What To Do When a Family Member Dies At Home

What To Do When a Family Member Dies At Home

There are always circumstances where a person dies in their sleep or at home of natural causes. However, this can put an individual in a predicament if they are not aware of the proper procedures to follow, especially, when the initial circumstances might be stressful, emotional, and life-altering. There are steps that need to be taken in a specific manner to assure that all bases are covered, and that no uncertainties are unturned.

If you discover a body or the death is sudden or unexpected, you should contact the following people:

  • Family Physician
  • Closest relatives
  • Relevant clergy
  • Police

If you suspect that the death was not due to natural causes, do not contaminate the scene by touching or moving the body or surroundings. The death should always be reported to the coroner in these circumstances. The doctor can request permission to perform an autopsy. This is a medical examination of the body, which discovers the cause of death; however it will not interfere or delay a funeral.

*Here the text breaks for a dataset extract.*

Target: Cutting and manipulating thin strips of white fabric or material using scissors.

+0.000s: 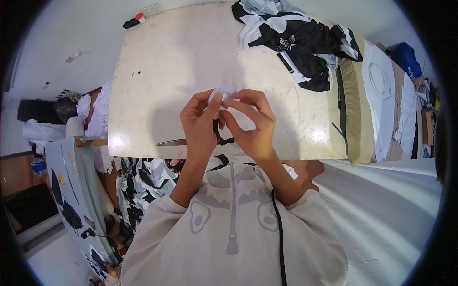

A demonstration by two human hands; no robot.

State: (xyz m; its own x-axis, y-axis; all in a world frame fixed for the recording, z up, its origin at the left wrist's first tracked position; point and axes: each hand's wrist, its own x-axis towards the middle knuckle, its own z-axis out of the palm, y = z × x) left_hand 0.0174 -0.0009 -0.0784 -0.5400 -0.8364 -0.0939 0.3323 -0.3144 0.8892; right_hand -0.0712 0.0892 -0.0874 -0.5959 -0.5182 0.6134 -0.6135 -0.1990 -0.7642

Contact the physician who was in charge of treating the patient. The doctor can commonly certify the cause of death of the individual. They will proceed to provide you with:

  • The medical certificate or document that states the cause of death. It is usually sealed for privacy in an envelope and given to the associated person.
  • A legal certificate that states that the attending physician has signed the medical certificate. This will also explain how to obtain the registration of death.
  • You may wish to contact the deceased’s Minister of Religion if you have not already done so. Arrangements for the funeral should also be made with your chosen Funeral Director.

Reporting The Death To The Local Coroner:

In any of the following circumstance the doctor may report the death to the coroner:

  • An  injury , illness, or death
  • An industrial disease
  • After release from a surgical procedure

If the death was unexplained or abrupt, for example a sudden infant death (crib death), and if cause of death is not known:

  • You will be guided through the process. and be advised on whether or not the death can be reported to a coroner, and have to wait to make funeral arrangements and to receive the death registration. If this is the scenario you will have to patiently await the coroner’s authorization. Then the coroner will advise and contact the necessary relatives.
  • A Coroner can order an autopsy, in this case without the permission of relatives. This procedure will exemplify the cause of death. The coroner may also wish to perform an inquest and investigate situation leading up to the occurrence of death.
  • When an investigation (inquest) is mandated, the Coroners Officer will contact the relatives. However, no need to be concerned this is a common legal formality in death.

In such cases the Death Certificate will be issued direct to you from the Coroner’s Officer. The relatives must then go to register the death. When an inquest is to be held, the death cannot be registered until the conclusion of the inquest, but a certificate will normally be issued at the opening of the inquest to allow the funeral to take place.

Registering a Death:

You are legally required to register a death. A death should normally be registered within 5 days unless the coroner is investigating the circumstances surrounding the death. You need to register a death to obtain documents for the funeral director and for dealing with the deceased’s estate.

Legal Advice:

If you are having any difficulty in dealing with the deceased’s property, possessions or guardianship of their children, get advice from an attorney.